Bill Haber, AP
FOOD FOR THOUGHT
Niners quarterback Colin Kaepernick caused a stir last week when he said his favorite eatery was Red Robin. When RR executives heard the news, they offered him free food for life if the Niners won the Super Bowl.
Maybe it's a good thing San Francisco lost. If you combined Kaepernick's favorite — the Whiskey River BBQ Chicken Sandwich — with a Monster Milkshake and fries, that's around 2,000 calories. Which raises the obvious question: If he ate there every day, how long would "for life" actually be?
Sources say a few minutes after being called for an illegal formation on the Super Bowl's first play, Niners coach Jim Harbaugh called out: "OK, let's go to the 'trickeration package.' Turn out the lights!"

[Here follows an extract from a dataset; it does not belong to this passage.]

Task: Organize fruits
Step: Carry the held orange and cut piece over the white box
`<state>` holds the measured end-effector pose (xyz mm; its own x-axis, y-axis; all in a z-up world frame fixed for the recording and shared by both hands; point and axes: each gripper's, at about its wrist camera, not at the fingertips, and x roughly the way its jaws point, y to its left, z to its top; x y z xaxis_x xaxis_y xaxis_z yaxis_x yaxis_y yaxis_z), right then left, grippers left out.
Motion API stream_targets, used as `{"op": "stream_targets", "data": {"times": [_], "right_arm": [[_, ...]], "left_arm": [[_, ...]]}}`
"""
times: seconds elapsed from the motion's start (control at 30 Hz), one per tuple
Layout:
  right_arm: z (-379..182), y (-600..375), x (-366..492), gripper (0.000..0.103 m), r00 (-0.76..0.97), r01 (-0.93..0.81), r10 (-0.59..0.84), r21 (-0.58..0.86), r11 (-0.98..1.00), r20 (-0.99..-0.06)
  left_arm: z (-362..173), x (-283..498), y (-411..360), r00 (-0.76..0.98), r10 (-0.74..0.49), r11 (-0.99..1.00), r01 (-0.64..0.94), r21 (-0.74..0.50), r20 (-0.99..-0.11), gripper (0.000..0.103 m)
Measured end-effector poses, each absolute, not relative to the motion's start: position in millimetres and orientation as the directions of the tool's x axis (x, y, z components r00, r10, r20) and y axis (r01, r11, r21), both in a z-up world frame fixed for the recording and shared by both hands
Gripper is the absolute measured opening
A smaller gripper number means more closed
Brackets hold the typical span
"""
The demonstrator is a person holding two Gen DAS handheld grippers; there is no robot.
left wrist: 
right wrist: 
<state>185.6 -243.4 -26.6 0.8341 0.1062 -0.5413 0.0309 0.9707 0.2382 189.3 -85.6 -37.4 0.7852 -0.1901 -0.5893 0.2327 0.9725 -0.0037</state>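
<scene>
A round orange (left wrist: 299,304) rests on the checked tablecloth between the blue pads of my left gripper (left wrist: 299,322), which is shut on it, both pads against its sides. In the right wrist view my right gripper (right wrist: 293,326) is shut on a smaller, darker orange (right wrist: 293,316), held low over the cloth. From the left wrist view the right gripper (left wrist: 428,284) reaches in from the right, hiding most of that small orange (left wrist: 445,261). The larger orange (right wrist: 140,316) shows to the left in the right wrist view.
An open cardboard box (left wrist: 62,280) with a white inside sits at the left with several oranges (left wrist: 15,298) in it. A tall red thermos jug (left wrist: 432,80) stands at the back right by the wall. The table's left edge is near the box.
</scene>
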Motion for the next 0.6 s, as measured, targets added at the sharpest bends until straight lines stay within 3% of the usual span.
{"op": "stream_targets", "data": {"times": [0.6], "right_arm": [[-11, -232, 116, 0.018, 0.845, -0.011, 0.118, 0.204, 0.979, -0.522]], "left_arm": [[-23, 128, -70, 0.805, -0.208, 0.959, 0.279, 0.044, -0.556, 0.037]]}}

Baltimore Ravens cheerleader Courtney Lenz was not selected to perform at the Super Bowl. Early stories said she was rejected because she was retiring after the game, so she received no invitation. A day or two later she said it was because she had gained a pound and a half.
Either way, it doesn't look good for the Ravens. Ray Lewis is retiring, so how come he didn't stay home? As for weight issues, no team that has Terrence Cody on its roster should ban someone due to weight fluctuations.
Dixie High basketball coach Ryan Cuff made news last week for getting teed up after throwing off his necktie during a game.
Rick Majerus was a sweater guy, so it's not hard to imagine what might have happened under the wrong circumstances there.
Jose Canseco has once again torpedoed himself on Twitter. Recently he tweeted out to nearly a half-million followers: "I need to find Manute Bol."
Bol died nearly three years ago.
How come the only thing Canseco seems clued in on is who used steroids?
Twitter was down for a few hours last week.
Sources say Canseco got so depressed he rented an aerial banner and a bullhorn to let people know he's still looking for Bol.
Some rumors say with the Super Bowl in New Jersey next year, there may not be a halftime show. Why?
Rock On wouldn't give up so easily. If they need something that works in frosty conditions, why not just resurrect the Romney-Obama debates?
Left Coast Sports Babe: "Roger Goodell said this morning he would "absolutely" let his son play football. Brave words from a man with two daughters."